= Required work =
The line containing "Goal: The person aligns" marks the end, so write out exactly every line from the top of the entries below through that one.
---------- Data in this exercise ----------
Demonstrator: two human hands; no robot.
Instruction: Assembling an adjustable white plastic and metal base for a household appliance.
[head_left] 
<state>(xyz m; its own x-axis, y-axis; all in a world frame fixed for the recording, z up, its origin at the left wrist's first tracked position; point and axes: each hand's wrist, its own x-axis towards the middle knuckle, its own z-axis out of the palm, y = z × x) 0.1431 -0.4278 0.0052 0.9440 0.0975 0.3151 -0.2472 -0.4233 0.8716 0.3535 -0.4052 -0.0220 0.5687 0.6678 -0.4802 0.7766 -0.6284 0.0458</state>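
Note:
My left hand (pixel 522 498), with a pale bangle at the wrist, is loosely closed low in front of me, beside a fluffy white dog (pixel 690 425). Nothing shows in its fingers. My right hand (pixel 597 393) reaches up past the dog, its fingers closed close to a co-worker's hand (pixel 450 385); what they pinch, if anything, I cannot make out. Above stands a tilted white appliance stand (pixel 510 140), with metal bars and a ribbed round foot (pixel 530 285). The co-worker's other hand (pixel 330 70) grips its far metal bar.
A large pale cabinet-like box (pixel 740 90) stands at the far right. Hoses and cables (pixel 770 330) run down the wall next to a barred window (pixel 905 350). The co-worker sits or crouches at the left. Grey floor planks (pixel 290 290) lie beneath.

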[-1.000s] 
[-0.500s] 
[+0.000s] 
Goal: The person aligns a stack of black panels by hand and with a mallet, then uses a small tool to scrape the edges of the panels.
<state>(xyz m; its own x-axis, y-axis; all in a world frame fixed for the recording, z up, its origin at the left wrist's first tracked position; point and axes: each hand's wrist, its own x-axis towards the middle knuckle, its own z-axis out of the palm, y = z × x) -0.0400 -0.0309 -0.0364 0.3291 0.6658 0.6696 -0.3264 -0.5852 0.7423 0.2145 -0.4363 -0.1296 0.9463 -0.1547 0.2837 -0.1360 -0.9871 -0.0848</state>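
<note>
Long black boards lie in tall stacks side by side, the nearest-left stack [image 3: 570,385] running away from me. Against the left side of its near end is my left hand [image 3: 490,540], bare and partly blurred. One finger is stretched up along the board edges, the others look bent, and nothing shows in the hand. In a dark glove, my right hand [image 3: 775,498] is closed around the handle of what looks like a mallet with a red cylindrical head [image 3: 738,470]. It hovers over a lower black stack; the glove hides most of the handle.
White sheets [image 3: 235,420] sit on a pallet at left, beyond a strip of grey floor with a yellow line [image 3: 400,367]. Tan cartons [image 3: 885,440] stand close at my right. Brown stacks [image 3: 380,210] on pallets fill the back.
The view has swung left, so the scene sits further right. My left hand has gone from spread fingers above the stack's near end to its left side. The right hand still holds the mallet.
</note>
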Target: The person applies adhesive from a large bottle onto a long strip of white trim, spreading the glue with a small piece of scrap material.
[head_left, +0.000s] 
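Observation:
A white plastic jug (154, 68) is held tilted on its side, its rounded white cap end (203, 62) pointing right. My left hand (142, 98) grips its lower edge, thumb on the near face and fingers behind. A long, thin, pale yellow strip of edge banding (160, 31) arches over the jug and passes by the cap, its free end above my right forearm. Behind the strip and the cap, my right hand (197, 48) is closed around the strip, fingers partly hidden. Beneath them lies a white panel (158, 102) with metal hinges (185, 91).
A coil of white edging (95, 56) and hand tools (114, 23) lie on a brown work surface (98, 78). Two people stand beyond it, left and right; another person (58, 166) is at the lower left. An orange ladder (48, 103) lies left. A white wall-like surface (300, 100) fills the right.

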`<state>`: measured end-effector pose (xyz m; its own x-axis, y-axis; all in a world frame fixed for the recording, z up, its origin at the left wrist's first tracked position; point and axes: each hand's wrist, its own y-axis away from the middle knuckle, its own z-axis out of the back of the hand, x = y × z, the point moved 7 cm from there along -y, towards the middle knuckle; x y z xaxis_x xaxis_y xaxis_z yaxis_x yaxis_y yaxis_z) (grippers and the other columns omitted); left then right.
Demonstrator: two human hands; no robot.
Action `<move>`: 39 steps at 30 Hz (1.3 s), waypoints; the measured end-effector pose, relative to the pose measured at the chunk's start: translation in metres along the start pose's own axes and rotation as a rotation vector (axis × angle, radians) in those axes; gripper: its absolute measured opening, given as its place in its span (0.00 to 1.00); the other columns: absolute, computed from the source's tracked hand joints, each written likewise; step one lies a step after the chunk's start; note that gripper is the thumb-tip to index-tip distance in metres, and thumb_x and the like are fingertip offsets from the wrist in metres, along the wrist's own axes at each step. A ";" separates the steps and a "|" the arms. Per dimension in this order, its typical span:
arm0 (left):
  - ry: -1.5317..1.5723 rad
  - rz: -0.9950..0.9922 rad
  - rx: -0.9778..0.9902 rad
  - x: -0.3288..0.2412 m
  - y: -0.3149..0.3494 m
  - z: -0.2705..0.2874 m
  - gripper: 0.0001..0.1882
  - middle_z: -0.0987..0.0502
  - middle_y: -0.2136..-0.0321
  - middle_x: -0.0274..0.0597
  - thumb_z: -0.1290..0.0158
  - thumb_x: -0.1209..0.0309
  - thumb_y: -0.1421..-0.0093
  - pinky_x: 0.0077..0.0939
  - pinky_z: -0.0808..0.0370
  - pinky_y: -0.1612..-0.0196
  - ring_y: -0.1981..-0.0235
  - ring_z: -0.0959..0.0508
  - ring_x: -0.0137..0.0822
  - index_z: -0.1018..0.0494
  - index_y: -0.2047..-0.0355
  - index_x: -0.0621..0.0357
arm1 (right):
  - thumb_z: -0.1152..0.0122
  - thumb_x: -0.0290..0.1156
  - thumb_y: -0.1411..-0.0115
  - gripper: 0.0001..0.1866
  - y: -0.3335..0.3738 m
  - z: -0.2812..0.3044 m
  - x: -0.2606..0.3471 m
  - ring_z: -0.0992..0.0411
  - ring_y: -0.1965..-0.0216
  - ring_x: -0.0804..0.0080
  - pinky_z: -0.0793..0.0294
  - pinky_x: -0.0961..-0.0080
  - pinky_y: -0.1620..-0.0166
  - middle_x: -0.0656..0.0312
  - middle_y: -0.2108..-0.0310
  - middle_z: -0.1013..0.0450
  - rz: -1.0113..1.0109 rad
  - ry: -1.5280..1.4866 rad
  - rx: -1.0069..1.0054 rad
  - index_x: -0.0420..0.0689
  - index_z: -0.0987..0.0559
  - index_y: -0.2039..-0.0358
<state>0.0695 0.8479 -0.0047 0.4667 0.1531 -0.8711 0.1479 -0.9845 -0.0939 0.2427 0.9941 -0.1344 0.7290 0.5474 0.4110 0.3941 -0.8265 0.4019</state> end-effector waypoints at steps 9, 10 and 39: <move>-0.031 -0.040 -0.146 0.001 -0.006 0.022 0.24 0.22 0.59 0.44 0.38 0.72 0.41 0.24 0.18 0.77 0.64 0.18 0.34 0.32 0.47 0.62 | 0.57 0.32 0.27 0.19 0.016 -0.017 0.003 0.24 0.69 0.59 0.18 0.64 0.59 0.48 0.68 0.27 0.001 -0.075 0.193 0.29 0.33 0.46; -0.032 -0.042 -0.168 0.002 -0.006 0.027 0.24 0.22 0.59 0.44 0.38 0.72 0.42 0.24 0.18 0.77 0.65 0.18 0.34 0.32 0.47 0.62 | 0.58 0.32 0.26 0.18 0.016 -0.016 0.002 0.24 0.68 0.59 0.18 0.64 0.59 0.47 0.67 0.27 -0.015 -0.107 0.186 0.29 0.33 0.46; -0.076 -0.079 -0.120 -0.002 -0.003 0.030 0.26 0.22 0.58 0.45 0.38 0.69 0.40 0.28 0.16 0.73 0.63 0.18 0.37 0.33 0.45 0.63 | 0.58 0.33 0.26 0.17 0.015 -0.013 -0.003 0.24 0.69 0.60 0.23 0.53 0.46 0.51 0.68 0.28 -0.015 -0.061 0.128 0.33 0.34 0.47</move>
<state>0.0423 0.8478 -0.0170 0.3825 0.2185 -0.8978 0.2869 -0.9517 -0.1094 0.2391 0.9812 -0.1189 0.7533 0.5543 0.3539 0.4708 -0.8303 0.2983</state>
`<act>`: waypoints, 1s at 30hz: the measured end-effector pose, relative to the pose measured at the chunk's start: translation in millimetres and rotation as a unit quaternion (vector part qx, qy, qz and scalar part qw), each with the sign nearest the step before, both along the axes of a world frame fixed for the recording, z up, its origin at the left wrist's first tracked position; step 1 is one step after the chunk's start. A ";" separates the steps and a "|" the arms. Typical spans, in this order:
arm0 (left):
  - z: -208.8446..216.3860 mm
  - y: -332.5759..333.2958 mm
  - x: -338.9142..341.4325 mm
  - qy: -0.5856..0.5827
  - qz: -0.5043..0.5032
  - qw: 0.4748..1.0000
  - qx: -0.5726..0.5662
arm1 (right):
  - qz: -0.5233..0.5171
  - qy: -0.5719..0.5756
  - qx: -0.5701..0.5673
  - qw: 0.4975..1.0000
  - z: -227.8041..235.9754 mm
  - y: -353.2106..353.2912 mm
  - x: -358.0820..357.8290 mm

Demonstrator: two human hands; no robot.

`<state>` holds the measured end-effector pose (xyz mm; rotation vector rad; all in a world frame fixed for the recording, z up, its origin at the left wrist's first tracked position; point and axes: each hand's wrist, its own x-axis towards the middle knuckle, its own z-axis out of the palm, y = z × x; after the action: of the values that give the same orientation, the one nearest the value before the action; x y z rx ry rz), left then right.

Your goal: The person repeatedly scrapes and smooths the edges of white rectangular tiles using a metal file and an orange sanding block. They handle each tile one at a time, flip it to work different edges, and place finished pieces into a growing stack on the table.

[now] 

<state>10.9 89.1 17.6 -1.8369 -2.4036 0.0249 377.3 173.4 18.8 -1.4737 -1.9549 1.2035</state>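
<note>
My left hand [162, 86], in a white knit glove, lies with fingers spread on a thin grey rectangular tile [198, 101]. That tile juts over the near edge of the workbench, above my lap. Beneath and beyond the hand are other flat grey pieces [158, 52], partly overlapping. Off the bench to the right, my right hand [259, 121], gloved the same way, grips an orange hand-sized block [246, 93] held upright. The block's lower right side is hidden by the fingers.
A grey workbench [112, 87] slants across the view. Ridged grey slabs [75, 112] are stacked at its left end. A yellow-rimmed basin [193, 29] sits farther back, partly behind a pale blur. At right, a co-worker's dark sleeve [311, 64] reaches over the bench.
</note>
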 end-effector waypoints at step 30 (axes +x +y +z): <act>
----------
= Answer section =
Demonstrator: two human hands; no robot.
Instruction: Assembling an adjustable white plastic and metal base for a household appliance.
[head_left] 
<state>(xyz m; its own x-axis, y-axis; all in a world frame fixed for the recording, z up, its origin at the left wrist's first tracked position; point and axes: each hand's wrist, its own x-axis towards the middle knuckle, its own z-axis out of the palm, y = z × x) 0.1431 -0.4278 0.0052 0.9440 0.0975 0.3151 -0.2472 -0.4233 0.8716 0.3535 -0.4052 -0.0220 0.5687 0.6678 -0.4802 0.7766 -0.6284 0.0458</state>
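Note:
My left hand (pixel 522 498), with a pale bangle at the wrist, is loosely closed low in front of me, beside a fluffy white dog (pixel 690 425). Nothing shows in its fingers. My right hand (pixel 597 393) reaches up past the dog, its fingers closed close to a co-worker's hand (pixel 450 385); what they pinch, if anything, I cannot make out. Above stands a tilted white appliance stand (pixel 510 140), with metal bars and a ribbed round foot (pixel 530 285). The co-worker's other hand (pixel 330 70) grips its far metal bar.
A large pale cabinet-like box (pixel 740 90) stands at the far right. Hoses and cables (pixel 770 330) run down the wall next to a barred window (pixel 905 350). The co-worker sits or crouches at the left. Grey floor planks (pixel 290 290) lie beneath.
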
[-1.000s] 
[-0.500s] 
[+0.000s] 
Goal: The person aligns a stack of black panels by hand and with a mallet, then uses a small tool to scrape the edges of the panels.

This response is complete, and nothing else is pending.